The problem with this method is that in normal Factorio gameplay, the amount of work done in each tick (update) can vary between ticks and can have upward or downward trends over thousands or millions of ticks. Thus recording the UPS in any one tick may not be representative of the average UPS over a greater length of time.

Another point of fault is with trying to compare differing systems. If one system has a much more powerful GPU, the share of render time will be reduced, which could cause incorrect comparisons to be made.

show-time-usage

This method of measuring performance is effectively a step up on show-fps. Performance here is broken down into several categories, though we have changed the units from updates per second, to milliseconds per update. That means our typical 60UPS is now equal to 16.66ms per tick.

This breakdown of the game's update is quite useful for us. We can now factor out the GPU's effect[1] on the performance by ignoring the render time and instead looking at the Update: and Game Update: sections. The Update: section gives us a good indicator of the time a design consumes but it is still subject to the same faults that show-fps has. If one design is significantly better than another (+50%), we can know almost immediately. This measurement is also not dependent on the game's speed, so no commands need to be run here.

The Game Update: section gives us a top level breakdown of where the time is being spent.

All these attributes are useful in debugging a design. And they can give a gauge of where to spend time optimizing. But as they exist here they aren't all that useful as this data is constantly changing and can't be easily collected.

Also of note is the Script update: section. This section gives us a per mod breakdown of how much time each mod takes to process. Particularly offending mods can be noted and removed if required.

Using a Profiler

If you thought the information in show-time-usage was too high level, then this section is for you.

A profiler essentially looks into the game while it is running and reports back the number of calls to a function as well as time spent in those functions. Because the developers of Factorio include debugging symbols in the game, these function names are useful to us. Some good profilers to use are Visual Studio or VerySleepyCS, or for Linux, Callgrind.

Instead of a category like entity update in our show-time-usage section, each individual entity type's functions are available to us. We can see exactly what ratio of time is used by inserters or labs. And in these entities we can see which functions are time consuming. Ex: A function of inserters is to get a pickup target, or to drop items.

However, the pitfall associated with this method is the larger amount of time required to gather and process results. It is excellent as a tool to deep dive into the finest details of a particular design, but becomes tiresome to attempt on more than a handful of designs.

--benchmark

That brings us to our final candidate for collecting and processing performance data, the --benchmark parameter. This parameter runs the game without rendering anything, as fast as it possibly can. With this parameter and related parameters, we can supply the exact number of ticks to run, as well as specific maps that we intend to benchmark. All of the data can be collected automatically for easy storage, retrieval, and processing.

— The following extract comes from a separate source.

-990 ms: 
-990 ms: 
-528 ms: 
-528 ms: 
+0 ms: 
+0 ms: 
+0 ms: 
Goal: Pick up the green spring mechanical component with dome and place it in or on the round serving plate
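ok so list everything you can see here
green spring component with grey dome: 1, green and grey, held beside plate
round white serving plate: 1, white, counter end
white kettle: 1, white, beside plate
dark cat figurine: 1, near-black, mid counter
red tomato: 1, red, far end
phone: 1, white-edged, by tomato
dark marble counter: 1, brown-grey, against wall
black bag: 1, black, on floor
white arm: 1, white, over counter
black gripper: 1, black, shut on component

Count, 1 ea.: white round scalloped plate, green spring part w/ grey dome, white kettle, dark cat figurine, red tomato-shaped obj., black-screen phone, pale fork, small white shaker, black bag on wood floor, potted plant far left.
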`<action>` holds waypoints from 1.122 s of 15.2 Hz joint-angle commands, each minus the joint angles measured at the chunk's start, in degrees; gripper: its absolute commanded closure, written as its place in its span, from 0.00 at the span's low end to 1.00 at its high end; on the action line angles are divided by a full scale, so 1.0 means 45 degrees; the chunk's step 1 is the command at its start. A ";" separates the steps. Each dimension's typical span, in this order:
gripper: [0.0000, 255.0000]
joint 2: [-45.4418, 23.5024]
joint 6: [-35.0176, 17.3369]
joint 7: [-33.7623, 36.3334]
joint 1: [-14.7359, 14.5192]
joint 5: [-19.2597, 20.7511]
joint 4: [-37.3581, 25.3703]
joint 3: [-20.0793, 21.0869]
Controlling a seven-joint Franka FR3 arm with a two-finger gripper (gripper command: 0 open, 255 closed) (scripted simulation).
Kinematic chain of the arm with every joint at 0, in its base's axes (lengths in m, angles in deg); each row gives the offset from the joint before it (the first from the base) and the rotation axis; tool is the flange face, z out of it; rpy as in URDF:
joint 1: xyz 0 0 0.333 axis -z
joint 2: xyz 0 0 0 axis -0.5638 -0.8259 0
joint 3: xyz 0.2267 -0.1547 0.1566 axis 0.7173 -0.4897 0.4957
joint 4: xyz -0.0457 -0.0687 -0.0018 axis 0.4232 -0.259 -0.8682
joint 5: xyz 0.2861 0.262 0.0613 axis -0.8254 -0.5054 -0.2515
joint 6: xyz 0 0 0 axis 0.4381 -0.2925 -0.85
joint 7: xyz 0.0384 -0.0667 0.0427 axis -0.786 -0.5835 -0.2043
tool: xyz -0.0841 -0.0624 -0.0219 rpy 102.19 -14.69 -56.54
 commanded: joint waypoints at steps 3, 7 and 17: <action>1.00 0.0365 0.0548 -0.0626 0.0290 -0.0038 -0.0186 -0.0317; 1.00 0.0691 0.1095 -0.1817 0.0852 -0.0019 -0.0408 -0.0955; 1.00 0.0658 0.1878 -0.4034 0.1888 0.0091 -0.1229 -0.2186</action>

Related parameters are --benchmark-ticks, which gives us specified ticks to benchmark for. --disable-audio saves us time by not loading the sound files. On Windows and Linux, we load all the textures which does take significant time still. However, we can use the headless version of Factorio available for Linux and intended for servers to skip this step (--disable-audio not needed for headless). As an example, this command will benchmark the map foo.zip for 1000 ticks on Linux.

./factorio --benchmark "foo.zip" --benchmark-ticks 1000 --disable-audio

It's not entirely free, because we lose the ability to test render related attributes[1]. Normally this is a good thing, though there are test possibilities we lose by using this.

The Test

Now that we've outlined most of the possible ways to collect data, we need to set up our test. We won't test the show-time-usage or the profiler methods because they can be ruled out by our prior reasoning.

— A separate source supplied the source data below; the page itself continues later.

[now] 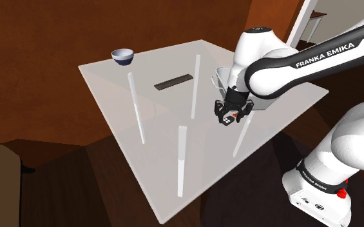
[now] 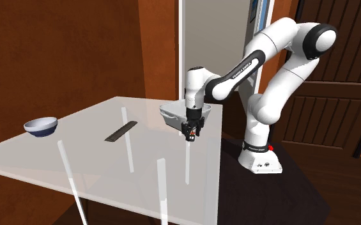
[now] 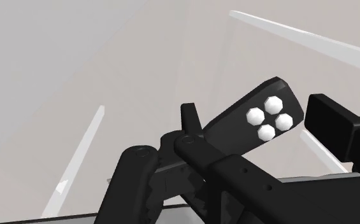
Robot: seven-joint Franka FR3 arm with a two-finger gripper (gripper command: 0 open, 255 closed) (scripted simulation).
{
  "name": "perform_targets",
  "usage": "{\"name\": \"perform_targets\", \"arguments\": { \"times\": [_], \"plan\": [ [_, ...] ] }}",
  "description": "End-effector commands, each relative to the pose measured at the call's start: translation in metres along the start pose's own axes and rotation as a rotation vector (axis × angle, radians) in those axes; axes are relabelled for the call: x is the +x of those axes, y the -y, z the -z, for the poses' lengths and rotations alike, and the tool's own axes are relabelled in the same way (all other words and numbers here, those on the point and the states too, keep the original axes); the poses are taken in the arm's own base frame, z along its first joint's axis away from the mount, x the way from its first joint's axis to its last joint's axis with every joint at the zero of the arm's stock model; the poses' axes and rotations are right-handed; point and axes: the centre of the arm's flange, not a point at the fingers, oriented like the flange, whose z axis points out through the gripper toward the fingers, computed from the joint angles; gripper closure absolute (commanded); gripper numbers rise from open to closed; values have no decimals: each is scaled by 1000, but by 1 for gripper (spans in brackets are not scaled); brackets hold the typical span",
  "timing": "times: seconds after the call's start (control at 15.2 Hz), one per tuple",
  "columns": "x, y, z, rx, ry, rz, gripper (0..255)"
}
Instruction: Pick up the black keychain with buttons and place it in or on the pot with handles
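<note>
Bare tabletop point(image 1: 109, 90) between corner bowl point(image 1: 122, 56) and flat dark bar point(image 1: 173, 81). Pot point(image 2: 171, 112) close beside gripper point(image 1: 229, 118). Clasped keychain point(image 3: 236, 127) clear above glass.

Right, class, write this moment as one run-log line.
phase: keychain held | gripper: shut on black keychain, clear of table | pot: near gripper | placed: not yet

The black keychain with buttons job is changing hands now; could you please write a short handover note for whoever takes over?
Gripper: shut on the black keychain with white buttons, close beside the pale pot with handles on the glass table.
Done: keychain grasped.
Left: carry it over the pot, release it there, withdraw.
Also on the table, apart from the gripper: a blue-and-white bowl and a flat dark bar.
</note>
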Motion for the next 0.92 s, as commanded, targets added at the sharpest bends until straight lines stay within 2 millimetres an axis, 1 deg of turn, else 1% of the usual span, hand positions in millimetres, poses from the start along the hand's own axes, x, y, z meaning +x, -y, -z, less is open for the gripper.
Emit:
{"name": "perform_targets", "arguments": {
  "times": [0.0, 0.86],
  "plan": [
    [0, 0, 9, 0, 0, 0, 255],
    [1, 0, 78, 0, 0, 0, 255]
  ]
}}
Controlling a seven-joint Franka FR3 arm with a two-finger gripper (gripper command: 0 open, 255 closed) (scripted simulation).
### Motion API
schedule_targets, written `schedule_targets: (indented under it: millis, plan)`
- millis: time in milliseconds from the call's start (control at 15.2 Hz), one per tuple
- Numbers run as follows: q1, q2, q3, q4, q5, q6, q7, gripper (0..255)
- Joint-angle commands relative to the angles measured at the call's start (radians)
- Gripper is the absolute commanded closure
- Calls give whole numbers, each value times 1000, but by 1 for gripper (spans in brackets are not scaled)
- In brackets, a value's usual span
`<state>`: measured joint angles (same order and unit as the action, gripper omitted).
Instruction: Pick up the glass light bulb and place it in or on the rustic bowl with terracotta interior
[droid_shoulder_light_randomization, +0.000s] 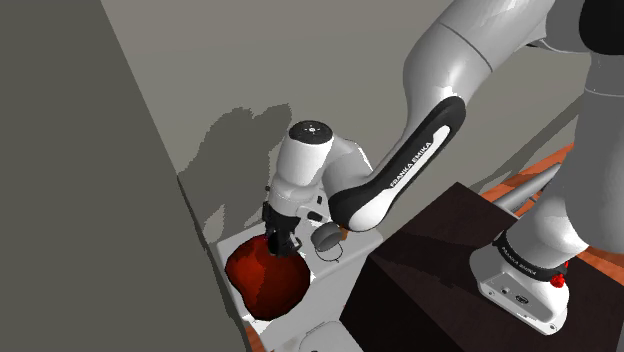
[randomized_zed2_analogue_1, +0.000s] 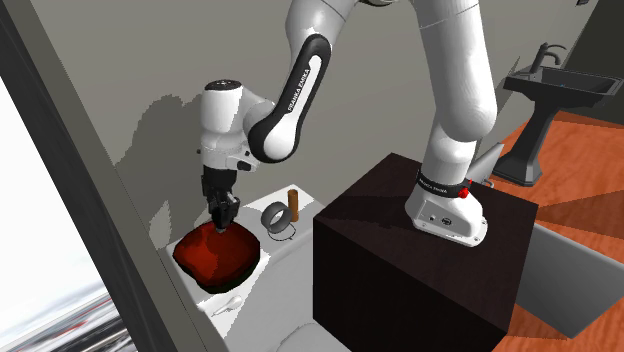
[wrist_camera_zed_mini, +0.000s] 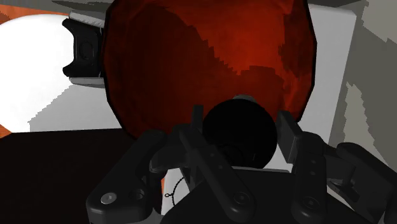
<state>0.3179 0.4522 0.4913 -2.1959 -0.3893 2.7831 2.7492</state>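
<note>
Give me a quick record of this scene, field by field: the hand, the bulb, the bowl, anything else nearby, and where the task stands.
hand: shut on the bulb, pointing down over the bowl
bulb: dark and round, clasped in the hand
bowl: dark red, directly below the hand
nearby: grey ring-shaped item and upright brown cylinder, beside the bowl
contact: cannot tell whether the bulb touches the bowl
task state: bulb held over the bowl, not yet released

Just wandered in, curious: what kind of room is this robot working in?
Probably a bathroom: a dark pedestal sink stands on a reddish floor, not far from a small white counter.
</note>
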Motion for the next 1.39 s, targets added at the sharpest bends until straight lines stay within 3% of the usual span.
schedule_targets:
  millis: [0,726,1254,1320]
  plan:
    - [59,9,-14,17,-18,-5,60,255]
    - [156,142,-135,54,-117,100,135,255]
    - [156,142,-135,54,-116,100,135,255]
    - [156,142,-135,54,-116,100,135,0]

Since we are comparing data collection methods, we need 1 map where we can gather our data. After a quick browsing of the forums, this seems like a good choice.

For our test, we want to be able to take readings at the same time consistently. First we should teleport to something with a good visual indicator. Rocket launches fit the bill. /c game.player.teleport({-12848, -875}) gets us there. We set our game zoom to 1.000 by hitting the F9 key. The bottom rocket silo finishes readying for launch right around the 57092400 game tick. (The /c game.player.print(game.tick) command gets us the game tick). It is in this area we save the game, as from this point we will begin collecting our data.

For show-fps, we will take our first sample right as the bottom most silo's rocket reaches the edge of the screen. We then wait until around game tick 57098000 when the bottom silo finishes readying again. As the rocket again reaches the edge of the screen we record the data. Finally, after waiting a while, the bottom silo is ready again at tick 57114100. We take our final reading for the run as the rocket crosses the screen border. The duration of this exchange is roughly 23,000 ticks. Thus we can run these same 23,000 ticks when we do our testing of the other methods of data collection.

We repeat this procedure 3 times for each method, and then record the results to compare against the average of those results.

The Data

First up we have the show-fps method:

show-fps Run 1 Run 2 Run 3
Sample point 1 34.7 34.6 34.7
Sample point 2 34.7 34.2 34.4
Sample point 3 36 36 35.9
Average per run: 35.13 34.93 35.00
Average overall: 35.02

This yields us an average UPS of 35.02

Next we have the --benchmark method. I wrote a helper script to automatically run and record the values reported by the benchmark. It is available here: https://github.com/mulark/factorio_benchmark_scripts

map_name run_index avg_ms min_ms max_ms ticks execution_time (ms) Converted UPS
FuzzyPants.zip 1 27.06 24.674 56.338 23000 622371.106 36.937
FuzzyPants.zip 2 27.095 24.685 53.648 23000 623176.686 36.907
FuzzyPants.zip 3 27.073 24.654 53.965 23000 622676.959 36.955

We can convert our avg_ms values to UPS values by taking 1000 / avg_ms. These converted UPS numbers do not include the render overhead, thus they can not be directly compared to the show-fps numbers.

These values indicate that show-fps can be as much as 2.72% away from the average UPS if you take only 1 sample. The average distance from the average was 1.79%. Meanwhile benchmarking over 23,000 ticks, each run was less than 0.1% away from the overall average. Thus it can be reasonably concluded that the --benchmark method is superior.

Closing

In closing, all future tests will use the --benchmark method as it has been shown to be better than other methods. If rendering requires testing it's likely that the show-fps method will be used. There are still other elements which warrant testing, like looking for the optimal number of ticks to use and the optimal number of runs. However, those tests will be conducted at a later time and date.